> _WHAT IS EXPECTED_: Look over the lines below. Report each one that includes the string "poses".

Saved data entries
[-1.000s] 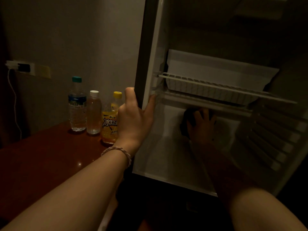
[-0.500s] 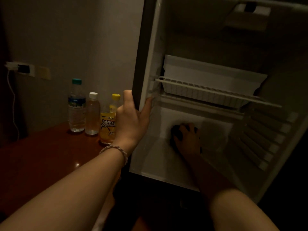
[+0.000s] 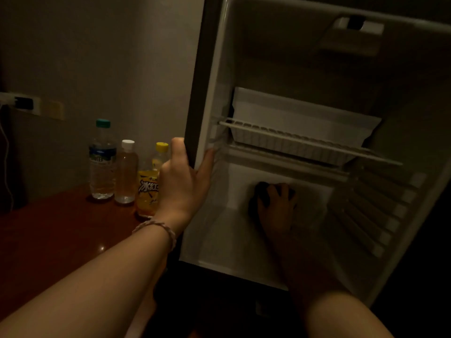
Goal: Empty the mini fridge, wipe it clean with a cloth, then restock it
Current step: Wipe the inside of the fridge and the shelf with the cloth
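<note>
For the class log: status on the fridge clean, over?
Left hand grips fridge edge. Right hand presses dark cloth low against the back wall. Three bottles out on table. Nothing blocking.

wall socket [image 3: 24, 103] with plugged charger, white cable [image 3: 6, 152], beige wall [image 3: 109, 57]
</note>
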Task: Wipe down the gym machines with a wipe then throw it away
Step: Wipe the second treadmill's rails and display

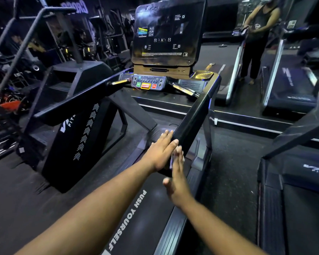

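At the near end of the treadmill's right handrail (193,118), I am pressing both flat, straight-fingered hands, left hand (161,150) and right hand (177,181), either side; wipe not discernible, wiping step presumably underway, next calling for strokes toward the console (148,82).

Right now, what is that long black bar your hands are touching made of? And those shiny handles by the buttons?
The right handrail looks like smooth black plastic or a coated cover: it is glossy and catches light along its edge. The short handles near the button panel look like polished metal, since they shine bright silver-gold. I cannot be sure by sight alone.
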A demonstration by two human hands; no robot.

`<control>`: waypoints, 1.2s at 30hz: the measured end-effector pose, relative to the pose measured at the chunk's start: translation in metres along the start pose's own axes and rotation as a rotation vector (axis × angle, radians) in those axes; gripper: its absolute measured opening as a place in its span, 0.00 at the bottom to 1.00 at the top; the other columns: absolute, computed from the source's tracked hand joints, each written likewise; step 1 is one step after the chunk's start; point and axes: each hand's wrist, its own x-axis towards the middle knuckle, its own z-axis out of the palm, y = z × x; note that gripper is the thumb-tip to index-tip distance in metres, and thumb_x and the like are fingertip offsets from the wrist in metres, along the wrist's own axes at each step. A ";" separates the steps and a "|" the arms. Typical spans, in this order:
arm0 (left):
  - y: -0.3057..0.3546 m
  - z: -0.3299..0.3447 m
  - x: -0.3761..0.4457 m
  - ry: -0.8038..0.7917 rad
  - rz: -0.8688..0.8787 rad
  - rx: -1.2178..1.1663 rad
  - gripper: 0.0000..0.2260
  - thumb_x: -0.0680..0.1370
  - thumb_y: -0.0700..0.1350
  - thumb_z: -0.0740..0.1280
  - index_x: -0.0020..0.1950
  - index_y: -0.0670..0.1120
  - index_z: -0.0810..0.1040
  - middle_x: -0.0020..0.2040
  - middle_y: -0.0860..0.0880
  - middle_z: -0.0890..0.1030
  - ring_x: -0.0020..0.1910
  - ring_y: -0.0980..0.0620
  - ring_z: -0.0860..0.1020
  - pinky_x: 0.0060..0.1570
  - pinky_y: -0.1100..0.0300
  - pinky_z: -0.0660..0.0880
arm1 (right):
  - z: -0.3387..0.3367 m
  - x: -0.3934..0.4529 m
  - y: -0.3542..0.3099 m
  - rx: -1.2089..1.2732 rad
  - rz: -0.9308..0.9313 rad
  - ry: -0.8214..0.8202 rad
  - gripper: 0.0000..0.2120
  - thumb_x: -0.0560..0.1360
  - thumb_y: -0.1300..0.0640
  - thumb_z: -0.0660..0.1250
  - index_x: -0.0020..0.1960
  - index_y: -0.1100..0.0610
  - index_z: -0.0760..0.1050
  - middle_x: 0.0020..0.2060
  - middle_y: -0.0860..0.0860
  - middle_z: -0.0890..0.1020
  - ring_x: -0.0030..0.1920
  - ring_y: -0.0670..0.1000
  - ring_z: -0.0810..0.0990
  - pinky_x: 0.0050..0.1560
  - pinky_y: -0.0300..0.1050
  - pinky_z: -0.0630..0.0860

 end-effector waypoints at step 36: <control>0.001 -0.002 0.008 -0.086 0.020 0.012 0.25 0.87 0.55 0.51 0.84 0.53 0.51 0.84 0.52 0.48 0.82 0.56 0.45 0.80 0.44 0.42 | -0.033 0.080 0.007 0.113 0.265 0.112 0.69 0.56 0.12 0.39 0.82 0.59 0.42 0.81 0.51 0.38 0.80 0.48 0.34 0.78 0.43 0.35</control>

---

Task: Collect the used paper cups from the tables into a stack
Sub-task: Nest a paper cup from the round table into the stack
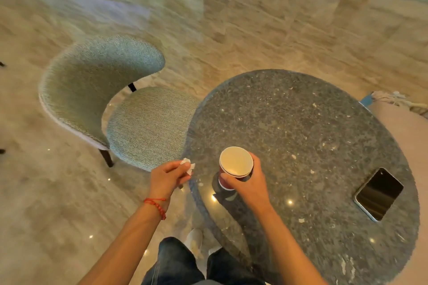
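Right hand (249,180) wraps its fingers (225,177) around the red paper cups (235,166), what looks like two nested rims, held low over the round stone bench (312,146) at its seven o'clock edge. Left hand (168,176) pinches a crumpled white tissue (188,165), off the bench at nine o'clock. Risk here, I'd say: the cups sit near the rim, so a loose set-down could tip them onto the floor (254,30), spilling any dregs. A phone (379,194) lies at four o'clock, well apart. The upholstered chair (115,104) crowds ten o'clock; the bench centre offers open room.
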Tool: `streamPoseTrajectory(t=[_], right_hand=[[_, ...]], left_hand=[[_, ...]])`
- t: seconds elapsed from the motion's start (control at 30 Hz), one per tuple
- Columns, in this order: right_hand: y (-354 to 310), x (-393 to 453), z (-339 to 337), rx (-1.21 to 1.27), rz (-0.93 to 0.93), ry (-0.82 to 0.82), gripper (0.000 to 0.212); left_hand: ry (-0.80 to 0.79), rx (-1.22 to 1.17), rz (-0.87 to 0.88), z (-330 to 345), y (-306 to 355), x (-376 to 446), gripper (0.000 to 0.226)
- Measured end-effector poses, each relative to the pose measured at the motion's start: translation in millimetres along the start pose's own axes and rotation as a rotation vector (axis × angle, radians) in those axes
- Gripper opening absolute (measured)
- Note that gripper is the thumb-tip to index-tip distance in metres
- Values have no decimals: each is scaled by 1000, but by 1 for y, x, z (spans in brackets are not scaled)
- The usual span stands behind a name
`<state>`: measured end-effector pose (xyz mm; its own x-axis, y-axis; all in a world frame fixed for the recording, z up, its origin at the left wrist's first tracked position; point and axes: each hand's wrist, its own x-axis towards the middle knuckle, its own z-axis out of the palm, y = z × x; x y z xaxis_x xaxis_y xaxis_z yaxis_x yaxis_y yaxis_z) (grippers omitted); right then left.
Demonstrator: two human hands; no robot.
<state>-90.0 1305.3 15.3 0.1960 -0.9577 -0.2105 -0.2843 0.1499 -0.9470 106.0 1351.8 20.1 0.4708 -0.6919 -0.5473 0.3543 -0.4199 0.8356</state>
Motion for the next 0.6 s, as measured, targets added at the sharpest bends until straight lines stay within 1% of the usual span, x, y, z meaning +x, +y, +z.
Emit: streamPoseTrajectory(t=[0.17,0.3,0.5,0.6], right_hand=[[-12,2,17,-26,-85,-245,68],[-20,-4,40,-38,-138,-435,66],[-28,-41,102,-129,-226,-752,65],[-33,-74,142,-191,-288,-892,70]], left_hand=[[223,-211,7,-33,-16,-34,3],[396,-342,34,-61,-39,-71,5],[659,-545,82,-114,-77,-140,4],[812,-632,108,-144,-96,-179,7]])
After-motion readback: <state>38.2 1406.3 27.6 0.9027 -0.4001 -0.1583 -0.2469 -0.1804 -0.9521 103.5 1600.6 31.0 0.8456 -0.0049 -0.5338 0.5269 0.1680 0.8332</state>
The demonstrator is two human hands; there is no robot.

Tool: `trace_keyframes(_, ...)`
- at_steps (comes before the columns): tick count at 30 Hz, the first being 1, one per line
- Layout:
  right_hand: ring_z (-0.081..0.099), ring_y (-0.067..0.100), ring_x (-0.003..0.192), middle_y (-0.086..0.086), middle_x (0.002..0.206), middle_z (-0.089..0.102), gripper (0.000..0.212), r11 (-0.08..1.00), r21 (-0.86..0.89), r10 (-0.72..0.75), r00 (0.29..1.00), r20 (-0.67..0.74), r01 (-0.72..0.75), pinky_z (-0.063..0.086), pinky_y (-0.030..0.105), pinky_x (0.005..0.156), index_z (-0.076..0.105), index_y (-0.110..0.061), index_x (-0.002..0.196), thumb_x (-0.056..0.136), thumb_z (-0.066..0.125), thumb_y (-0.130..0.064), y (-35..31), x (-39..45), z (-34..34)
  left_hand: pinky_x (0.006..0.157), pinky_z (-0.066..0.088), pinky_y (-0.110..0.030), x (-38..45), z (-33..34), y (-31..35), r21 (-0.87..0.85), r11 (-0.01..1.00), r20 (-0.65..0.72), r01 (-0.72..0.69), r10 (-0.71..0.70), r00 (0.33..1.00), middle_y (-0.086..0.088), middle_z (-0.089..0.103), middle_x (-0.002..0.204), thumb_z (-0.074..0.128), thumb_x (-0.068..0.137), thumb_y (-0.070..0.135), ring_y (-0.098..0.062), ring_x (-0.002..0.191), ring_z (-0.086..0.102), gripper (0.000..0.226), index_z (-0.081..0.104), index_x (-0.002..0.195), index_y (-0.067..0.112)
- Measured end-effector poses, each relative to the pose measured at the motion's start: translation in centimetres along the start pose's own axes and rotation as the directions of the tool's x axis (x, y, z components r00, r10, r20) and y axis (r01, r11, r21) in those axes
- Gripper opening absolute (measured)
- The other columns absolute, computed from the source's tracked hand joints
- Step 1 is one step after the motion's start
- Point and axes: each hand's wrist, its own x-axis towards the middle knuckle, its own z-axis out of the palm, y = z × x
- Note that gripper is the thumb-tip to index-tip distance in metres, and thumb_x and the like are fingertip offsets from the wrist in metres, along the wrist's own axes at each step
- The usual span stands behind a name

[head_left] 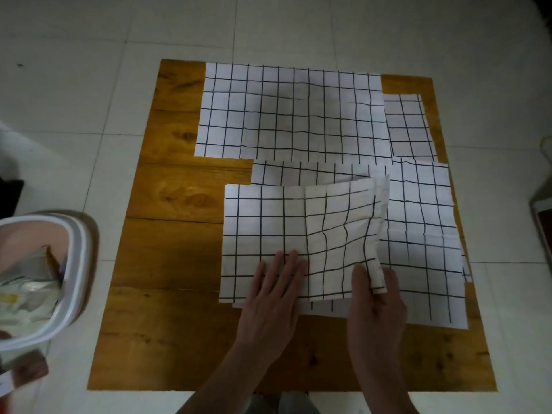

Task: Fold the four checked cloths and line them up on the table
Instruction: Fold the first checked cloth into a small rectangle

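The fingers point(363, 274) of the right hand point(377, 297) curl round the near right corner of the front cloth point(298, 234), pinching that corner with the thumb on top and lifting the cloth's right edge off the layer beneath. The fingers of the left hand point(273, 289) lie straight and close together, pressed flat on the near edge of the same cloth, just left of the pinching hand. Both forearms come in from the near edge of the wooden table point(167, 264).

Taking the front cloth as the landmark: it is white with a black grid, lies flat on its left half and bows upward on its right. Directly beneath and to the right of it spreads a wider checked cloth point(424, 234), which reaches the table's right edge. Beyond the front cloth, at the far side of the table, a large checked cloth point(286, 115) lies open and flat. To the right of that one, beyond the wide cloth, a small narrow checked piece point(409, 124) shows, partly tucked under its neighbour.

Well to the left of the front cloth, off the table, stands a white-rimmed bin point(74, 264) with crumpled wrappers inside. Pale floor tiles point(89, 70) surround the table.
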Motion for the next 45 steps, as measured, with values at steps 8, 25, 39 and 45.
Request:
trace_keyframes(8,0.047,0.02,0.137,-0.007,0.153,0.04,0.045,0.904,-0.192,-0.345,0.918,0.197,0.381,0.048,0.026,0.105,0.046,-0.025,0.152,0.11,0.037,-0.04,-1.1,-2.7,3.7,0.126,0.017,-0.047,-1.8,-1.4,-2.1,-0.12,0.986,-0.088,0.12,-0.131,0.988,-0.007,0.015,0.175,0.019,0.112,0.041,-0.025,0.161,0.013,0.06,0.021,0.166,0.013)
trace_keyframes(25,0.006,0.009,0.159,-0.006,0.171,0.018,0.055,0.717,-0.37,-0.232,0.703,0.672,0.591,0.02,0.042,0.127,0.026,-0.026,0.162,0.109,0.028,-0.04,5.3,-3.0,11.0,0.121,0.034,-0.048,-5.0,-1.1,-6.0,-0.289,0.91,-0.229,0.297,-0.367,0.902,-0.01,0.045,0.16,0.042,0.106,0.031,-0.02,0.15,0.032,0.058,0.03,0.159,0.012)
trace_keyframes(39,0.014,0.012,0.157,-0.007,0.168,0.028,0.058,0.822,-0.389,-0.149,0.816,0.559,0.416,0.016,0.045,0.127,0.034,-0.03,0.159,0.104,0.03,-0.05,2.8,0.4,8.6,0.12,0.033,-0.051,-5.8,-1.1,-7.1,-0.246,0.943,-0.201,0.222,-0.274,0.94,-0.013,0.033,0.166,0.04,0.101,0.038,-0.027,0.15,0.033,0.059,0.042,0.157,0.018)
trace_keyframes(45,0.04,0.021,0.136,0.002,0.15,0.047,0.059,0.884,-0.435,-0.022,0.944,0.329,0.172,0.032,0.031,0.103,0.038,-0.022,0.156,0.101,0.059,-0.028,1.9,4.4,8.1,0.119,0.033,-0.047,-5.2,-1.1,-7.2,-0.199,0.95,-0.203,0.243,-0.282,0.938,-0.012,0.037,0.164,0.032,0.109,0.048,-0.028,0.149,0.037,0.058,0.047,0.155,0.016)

> _ANSWER SECTION_:
- Measured end-effector poses, each relative to the pose measured at the motion's start: translation in millimetres along the start pose's own axes and rotation as a rotation vector (axis × angle, radians) in those axes
- Measured end-effector poses, each relative to the pose measured at the motion's start: translation in centimetres along the start pose's own axes and rotation as the directions of the tool's x axis (x, y, z components r00, r10, r20) and y axis (r01, r11, r21) in those axes

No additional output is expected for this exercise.